Evan Chambers' work The Old Burying Ground - in a new arrangement for soprano, folksinger, violin, clarinet, and piano - consists of settings of tombstone texts from two cemeteries in New Hampshire, embodying the hopes, sufferings, and transcendent hope of a community.
The Old Burying Ground consists of settings of epitaphs on tombstones that Evan Chambers gathered in Jaffrey Center NH in 1998, and on a trip to Portsmouth NH in 2003. Always drawn to cemeteries – walking in them for many years, Chambers made a meditation of reflecting upon how lives appear and disappear in this world. Even the barest information provided on a gravestone provides an excellent opportunity to confront both the inevitability and the simple fact of death, which is one of the central truths of life on earth. The gravestones in New Hampshire seem to be particularly compelling, though, and often directly challenge the reader to engage with the sometimes frightening, sometimes more peaceful aspects of our mortality and the grief we leave behind when we die.

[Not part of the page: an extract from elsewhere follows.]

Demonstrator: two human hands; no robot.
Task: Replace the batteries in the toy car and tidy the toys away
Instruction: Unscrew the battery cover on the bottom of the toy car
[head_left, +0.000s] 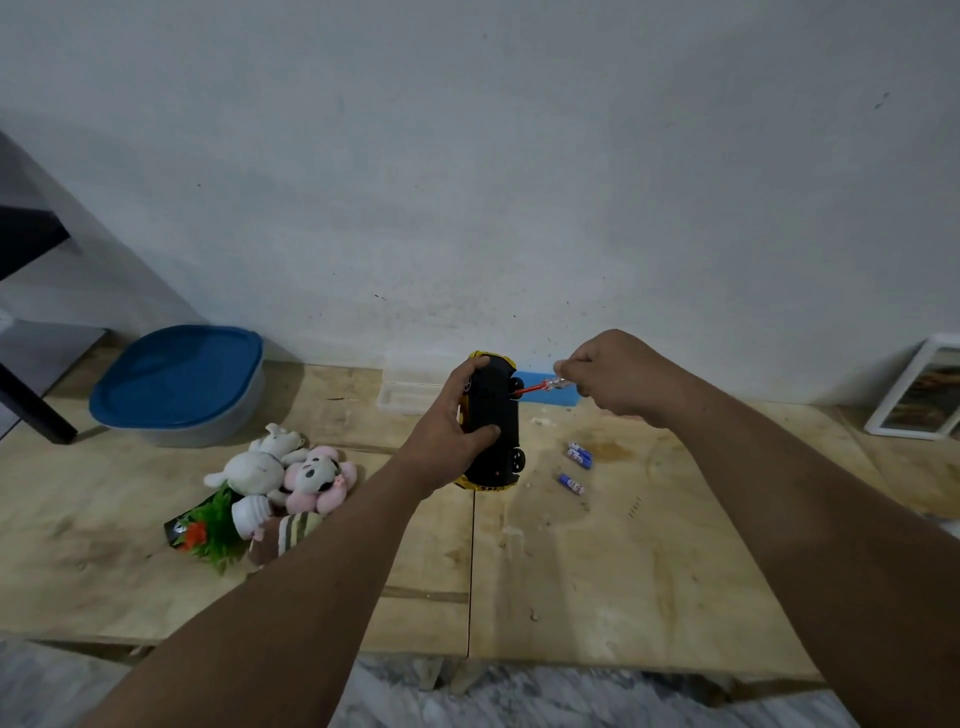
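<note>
My left hand (457, 421) grips a yellow toy car (500, 415), tipped on its side above the plywood board so its black underside faces right. My right hand (618, 376) is closed on a small screwdriver (540, 387) with a clear handle and red shaft, its tip against the car's underside near the upper wheel. Three blue-and-white batteries lie on the board to the right of the car: two together (580, 455) and one apart (571, 484).
A pile of toys lies at left: a white plush (260, 465), a pink plush (318, 478), a green plastic plant (215, 527). A grey tub with a blue lid (179, 382) stands at the back left, a clear lidded box (408, 392) against the wall, a framed picture (917, 395) at right.
</note>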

Chambers had a teacher once who insisted that to sing for someone didn't mean simply to sing while someone listened, but rather to sing for them, or in their stead. This carries the idea of putting yourself in someone else's place, and the singer in these pieces does, in fact, stand in for people who have been dead quite a long time. When imagining the voice that these early 19th century residents of rural New Hampshire would sing with, it was hard for Chambers to imagine them breaking out into song in the voice of an Italian bel canto Tenor. Needing to find a style of writing that would create a feeling of naturalness, he wrote the songs to be sung by a Singer of any stripe, although the songs are informed by a mixture of a number of styles ranging from Anglo-Irish balladry to 70’s pop music. In spite of the span of time across which these messages reach us, there is not so much to separate us from these voices coming up out of the ground. We are headed for the same place after all – this fact may provide the warnings and comforts offered herein with an unexpected urgency and currency.
This chamber version of the work was commissioned by HAVEN and violinist Carolyn Stuart in 2018. The first set of piano/vocal songs was completed in 2003, the second in 2007. An orchestral version of the songs was premiered in December 2007, and released on Dorian Sono Luminus in 2010.